今年最後になる新作 Puckerbait
少し新作ルアーの話をさせていただきたいと思います。
イメージを形にして商品にするまで多くの問題点を一つ一つ改善していく作業になるのですが、今回が最終のサンプルにたどり着くまでに、一番苦労したルアーかもしれません。
はじめに出来た数個のサンプルのうち1個がとても理想に近いものになり、そこから何個か煮詰めていくうちに、量産は難しいのかも‥‥と思いました。
ルアーは重心移動のペンシルなのですが、ウェイトが高い音を奏でる、斜め浮きのルアーになります。
大きな特徴としては、アングラーにも聞こえるパチっというサウンド。ブルーギルや小バスが水面の虫を食べる時に聞こえる音に近いかもしれません。

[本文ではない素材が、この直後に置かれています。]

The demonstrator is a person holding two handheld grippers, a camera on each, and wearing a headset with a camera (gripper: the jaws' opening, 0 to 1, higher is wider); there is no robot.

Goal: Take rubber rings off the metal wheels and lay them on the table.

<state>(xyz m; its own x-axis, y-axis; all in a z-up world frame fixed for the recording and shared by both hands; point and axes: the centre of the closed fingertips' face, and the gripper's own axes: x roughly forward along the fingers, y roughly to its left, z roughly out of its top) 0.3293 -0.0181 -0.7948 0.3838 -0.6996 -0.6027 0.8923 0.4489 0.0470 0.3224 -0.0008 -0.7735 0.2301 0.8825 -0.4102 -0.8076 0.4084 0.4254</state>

私が求めるルアーは操る楽しさや釣れそうだなぁという感覚、そして気持ち良さを考え、ノッカータイプに求めるものは、魚だけでなく私達にもしっかり聞こえるような音でなくてはいけないということがサンプルを作っていくうちに重要だと考えるようになりました。
ボートに乗って自然の音も聞こえる中で、10メートル、20メートル離れた時に聞こえる金属と金属のぶつかる音は、大きな音ということではなく音の質が重要だということが何個か作っていく上で気がつきました。
ウェイトなどの素材を色々試すところから始まり、比較的早く素材は決定したのですが、ここからが大変な作業となります。
私達の作りたいものはウッドプラグであり、ばらつきのある木材をいかに減らして、一番適したウッドの重さ、軽すぎてはネジが効かなかったり、重すぎてはルアー自体が機能しなかったりと、最適な木材と数を揃えることが何より大変なことでした。
そして今回使用する木材は桐。
プロトでは昔よく使ってましたが、今回まとまった数を揃えたのは初めてです。
木材屋さんで長い間自然乾燥をさせた木の外側よりの部分にあたる比較的軽く、そして硬さも適度にある部位だけを無理言って選別いただきました。
かれこれ、9年間無理を聞いていただいている木材屋さんですが、お話をして打ち合わせをしていくうちにウッドルアーに深くご理解をいただき、重さや必要な硬度のある部位など細かいこちらの希望を苦労されながら、木材を用意してくれる事が可能になりました。
形状や大きさを変えて何度か試して答えに近づけていく作業を再度桐材で行い、ようやくイメージ通りのルアーが完成致しましたので、10月下旬頃を目標に早く製品としてリリースができたらと思います。只今ウェイトを入れている最中です。
内部も少し見ていただくと、加工で一番難しい角度をつけた穴開けの作業、半割りにして穴の直径とルアー強度を確認して、ビスの長さも決定します。
今はこの中にウェイトを入れて蓋をする作業を終えるところになります。
また進行と共にご紹介させていただきたいと思います。